The main conclusion of the talk is that proper configuration management is crucial for maintaining control and flexibility as applications grow and evolve. By employing the discussed patterns, organizations can streamline their processes, avoid configuration bottlenecks, and enhance overall efficiency.

00:00:12.259 Thank you! Hello, what's up? Let's see, it's Wednesday afternoon, day three of RailsConf. Everyone's a little sleepy, so I'm going to wake you all up with the most insane, mind-blowing topic I could ever conceive.
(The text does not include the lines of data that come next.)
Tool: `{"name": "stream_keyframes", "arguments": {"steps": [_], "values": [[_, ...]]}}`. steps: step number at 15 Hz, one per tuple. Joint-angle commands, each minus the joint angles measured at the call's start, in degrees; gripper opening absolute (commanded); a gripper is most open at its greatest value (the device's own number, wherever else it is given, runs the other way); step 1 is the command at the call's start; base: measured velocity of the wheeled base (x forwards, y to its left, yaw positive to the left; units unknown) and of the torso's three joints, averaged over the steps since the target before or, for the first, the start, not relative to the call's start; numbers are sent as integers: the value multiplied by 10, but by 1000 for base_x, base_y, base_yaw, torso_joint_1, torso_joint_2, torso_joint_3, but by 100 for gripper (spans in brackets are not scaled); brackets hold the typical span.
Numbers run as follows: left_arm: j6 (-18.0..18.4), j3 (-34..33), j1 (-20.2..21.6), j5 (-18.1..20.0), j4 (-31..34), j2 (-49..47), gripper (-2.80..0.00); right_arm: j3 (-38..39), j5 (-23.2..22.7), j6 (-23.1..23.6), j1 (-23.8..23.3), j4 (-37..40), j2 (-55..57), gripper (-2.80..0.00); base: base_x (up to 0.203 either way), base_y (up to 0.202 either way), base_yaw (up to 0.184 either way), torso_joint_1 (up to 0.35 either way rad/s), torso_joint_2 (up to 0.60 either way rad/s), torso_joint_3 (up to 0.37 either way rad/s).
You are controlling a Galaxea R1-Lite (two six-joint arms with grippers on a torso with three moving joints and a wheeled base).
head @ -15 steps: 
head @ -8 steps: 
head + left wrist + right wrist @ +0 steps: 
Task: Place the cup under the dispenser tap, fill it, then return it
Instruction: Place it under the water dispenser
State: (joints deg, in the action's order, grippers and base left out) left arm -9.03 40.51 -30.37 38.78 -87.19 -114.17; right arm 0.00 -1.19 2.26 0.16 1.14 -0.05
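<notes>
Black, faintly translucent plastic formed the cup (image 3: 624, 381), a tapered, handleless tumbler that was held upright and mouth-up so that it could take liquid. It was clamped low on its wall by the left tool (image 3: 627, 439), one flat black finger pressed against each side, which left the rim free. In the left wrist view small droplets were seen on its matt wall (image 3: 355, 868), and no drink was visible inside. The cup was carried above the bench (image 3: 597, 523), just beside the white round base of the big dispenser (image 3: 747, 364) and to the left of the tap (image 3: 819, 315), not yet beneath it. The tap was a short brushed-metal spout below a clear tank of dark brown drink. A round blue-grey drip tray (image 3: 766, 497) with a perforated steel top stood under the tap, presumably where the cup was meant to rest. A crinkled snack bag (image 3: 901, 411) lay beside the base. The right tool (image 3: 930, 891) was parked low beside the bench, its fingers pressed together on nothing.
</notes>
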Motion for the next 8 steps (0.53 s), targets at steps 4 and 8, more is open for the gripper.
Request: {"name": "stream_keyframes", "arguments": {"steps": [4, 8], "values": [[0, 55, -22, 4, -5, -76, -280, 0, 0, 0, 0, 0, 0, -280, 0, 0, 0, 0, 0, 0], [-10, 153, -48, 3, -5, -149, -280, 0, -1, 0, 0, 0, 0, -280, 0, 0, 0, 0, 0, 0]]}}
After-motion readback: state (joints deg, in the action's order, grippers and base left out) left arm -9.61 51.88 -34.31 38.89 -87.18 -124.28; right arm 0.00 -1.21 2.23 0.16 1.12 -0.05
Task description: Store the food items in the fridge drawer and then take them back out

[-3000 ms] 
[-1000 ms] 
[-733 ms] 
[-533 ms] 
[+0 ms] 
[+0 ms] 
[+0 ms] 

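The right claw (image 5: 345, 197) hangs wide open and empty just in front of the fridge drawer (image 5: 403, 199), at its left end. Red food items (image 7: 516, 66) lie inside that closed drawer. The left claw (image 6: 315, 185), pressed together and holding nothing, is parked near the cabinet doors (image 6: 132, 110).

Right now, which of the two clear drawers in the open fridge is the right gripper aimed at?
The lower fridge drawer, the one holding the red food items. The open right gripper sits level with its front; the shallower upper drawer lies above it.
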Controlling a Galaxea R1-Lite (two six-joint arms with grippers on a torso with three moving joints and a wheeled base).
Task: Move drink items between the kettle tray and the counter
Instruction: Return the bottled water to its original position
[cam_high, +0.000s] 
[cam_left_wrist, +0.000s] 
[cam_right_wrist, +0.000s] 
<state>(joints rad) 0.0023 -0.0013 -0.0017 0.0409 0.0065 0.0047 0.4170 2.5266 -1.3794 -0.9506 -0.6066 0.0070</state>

00:00:20.640 I mean, when I get neck-deep in XML and my favorite Turing-complete YAML files, I just go crazy. So this talk is 40 minutes just for you. I'm Beau Harrington. Here is my amazing GitHub profile, which I think has one repo on it, and then my Twitter, where I make jokes about things that have nothing to do with software.
00:00:34.260 First things first, I noticed about three minutes after I submitted my talk the magical two words: configuration management. To a lot of people, especially our DevOps crowd, that means Chef and Puppet, but this is not what this is about, so here's your chance to escape. Next, I'm going to steal a phrase I heard from Chris Kelly. This is intended to be just a quick conversation about ideas; it's not a strict prescription of what you have to do. I'm just going over some things that have worked for us, some things we haven't actually put into production on all of our games yet but have still shown promise, or things that have been cool ideas for personal projects.
00:01:06.180 So, I'm the Chief Software Architect at a company that makes mobile and web games, including the number one top-grossing iOS app of 2012, Kingdoms of Camelot: Battle for the North. Of course, we are hiring, and that's all about that. So what is configuration? You can probably start off with some of the contents of your config directory in your Rails app. We've got database.yaml here—this looks like configuration, right? We've got hostnames, usernames, passwords, and timeouts - those are my favorite. Then, we've got some kind of newer hotness: feature flags! We want to be able to turn features on and off with just a simple deploy or otherwise so we can flip the search box or append the request time to the request very simply and easily. It looks like configuration, right?
00:02:02.640 How about translations? They live in the config too; I don't really know why, but they're there. It's so frequent that the people who will be doing internationalization and translation for us on bigger teams and apps are all software engineers. So yeah, we've got to translate some strings—great, I guess that's configuration. I hate this so much. For some reason, we're putting view logic into our models, but you know what? I'll take it; that's configuration, that'll work. How about if you're playing a free-to-play game or a game for mobile web? We always have quests, right? I want a reward when I finish one of those quests. Let's say 50 coins. Now that's more configuration.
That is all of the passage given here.